Un rassemblement politique prévu à Bamako a été interrompu par des groupes pro-régime. L’incident ravive les inquiétudes autour de la liberté d’expression au Mali.
Une manifestation empêchée au Palais de la culture
Le 3 mai 2025, une réunion politique prévue au Palais de la culture de Bamako n’a pas pu se tenir comme prévu. Organisée par une coalition de partis politiques pour réclamer le respect des textes républicains, l’initiative a été interrompue par une action coordonnée entre des groupes de jeunes pro-Transition et des forces de l’ordre. Le meeting devait commencer à 15 heures, mais l’intervention a stoppé net les préparatifs.
Selon des témoins, les militants présents ont été contraints de quitter les lieux, sans qu’aucun motif légal ne soit clairement formulé. Les observateurs dénoncent une restriction injustifiée d’une activité autorisée, nourrissant les critiques à l’égard du climat politique actuel.
Indignation au sein de la société civile
Dans plusieurs cercles de discussions, notamment au sein du traditionnel grin, lieu informel de débat populaire, l’événement est au cœur des préoccupations. Les participants ont exprimé leur désaccord face à ce qu’ils qualifient de dérive autoritaire. Pour eux, empêcher un rassemblement légalement organisé est une atteinte directe à la liberté d’expression et un recul démocratique préoccupant.
Ils soulignent que la Transition, censée conduire le pays vers une stabilité politique durable, semble au contraire favoriser des pratiques d’exclusion et de répression.

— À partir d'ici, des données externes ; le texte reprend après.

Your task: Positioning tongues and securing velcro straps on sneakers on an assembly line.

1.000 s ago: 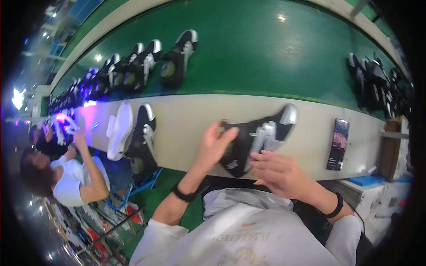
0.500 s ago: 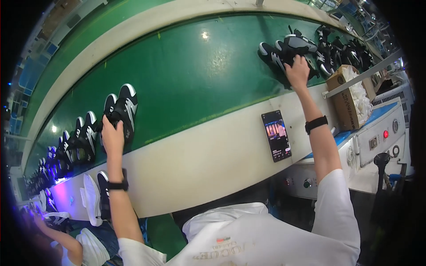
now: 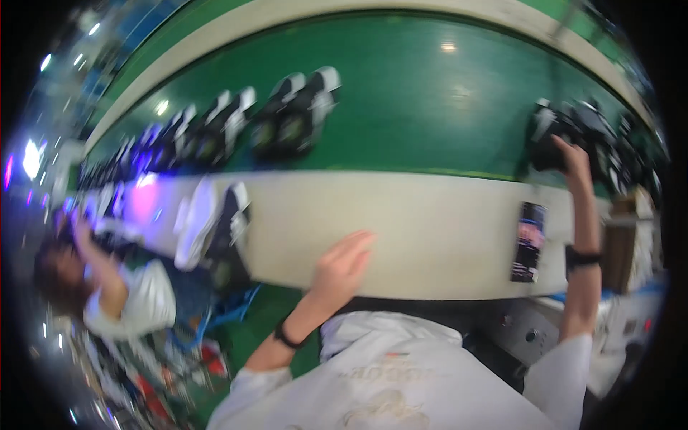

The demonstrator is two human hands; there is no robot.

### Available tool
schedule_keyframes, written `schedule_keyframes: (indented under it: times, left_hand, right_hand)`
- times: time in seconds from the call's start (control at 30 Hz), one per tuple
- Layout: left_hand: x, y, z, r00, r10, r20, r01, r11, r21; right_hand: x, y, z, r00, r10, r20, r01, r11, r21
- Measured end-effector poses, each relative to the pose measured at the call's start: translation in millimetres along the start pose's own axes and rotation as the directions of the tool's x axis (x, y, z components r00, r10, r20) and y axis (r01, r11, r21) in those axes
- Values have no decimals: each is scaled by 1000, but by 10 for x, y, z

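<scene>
The held shoe (image 3: 545, 155) is showing black; shoes (image 3: 315, 104) at left are showing black with white toes and pale side marks. The belt (image 3: 412, 100) is gleaming green, the ledge (image 3: 430, 233) cream, glowing violet at left. Wristbands (image 3: 583, 258) are showing black; the shirt (image 3: 459, 376) is showing white with pale gold print.

Smooth green belt (image 3: 401, 107), beyond a long cream counter (image 3: 430, 236): row of black-and-white shoes (image 3: 312, 107) at left, cluster of black-and-white shoes (image 3: 542, 132) at right. On counter: white shoe-shaped piece (image 3: 197, 226) at left, single black-and-white shoe (image 3: 233, 226) just right of it; flat black rectangular phone (image 3: 529, 242) at right. Right of phone: brown cardboard box (image 3: 620, 254).
</scene>
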State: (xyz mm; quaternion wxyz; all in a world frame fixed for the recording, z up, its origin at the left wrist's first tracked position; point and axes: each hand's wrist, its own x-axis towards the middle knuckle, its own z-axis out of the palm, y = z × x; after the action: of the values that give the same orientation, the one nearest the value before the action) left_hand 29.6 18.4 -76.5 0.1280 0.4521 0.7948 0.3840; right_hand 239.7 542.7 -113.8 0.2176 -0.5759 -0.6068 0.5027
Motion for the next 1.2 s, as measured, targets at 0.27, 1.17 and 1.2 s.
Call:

Certains estiment que ces comportements alimentent la méfiance des citoyens envers les autorités de transition, qui étaient pourtant porteuses d’espoir à leur arrivée.
La liberté d’expression, un pilier à protéger
Les membres du grin rappellent que dans toute société démocratique, la liberté de parole est essentielle. « Pour que les citoyens puissent contribuer efficacement au fonctionnement de leur pays, ils doivent pouvoir s’exprimer librement, sans peur de représailles », soutient l’un d’eux. À leurs yeux, c’est en garantissant un espace ouvert au débat que les problèmes de fond peuvent être identifiés et résolus durablement.
Ils appellent donc les autorités à créer un climat de confiance, où les citoyens se sentent en sécurité pour faire entendre leur voix. Ce dialogue inclusif permettrait d’éviter les frustrations sociales et politiques, tout en consolidant les acquis démocratiques.
Une culture de tolérance comme socle de gouvernance
Enfin, les membres insistent sur la nécessité d’ancrer la gouvernance dans les valeurs culturelles du pays. « Nos traditions valorisent le dialogue et la concertation. Ce sont ces principes que nous devons réactiver pour construire un avenir commun », concluent-ils. Pour eux, une gouvernance vertueuse ne peut s’établir qu’en respectant les droits fondamentaux, dont celui de s’exprimer librement.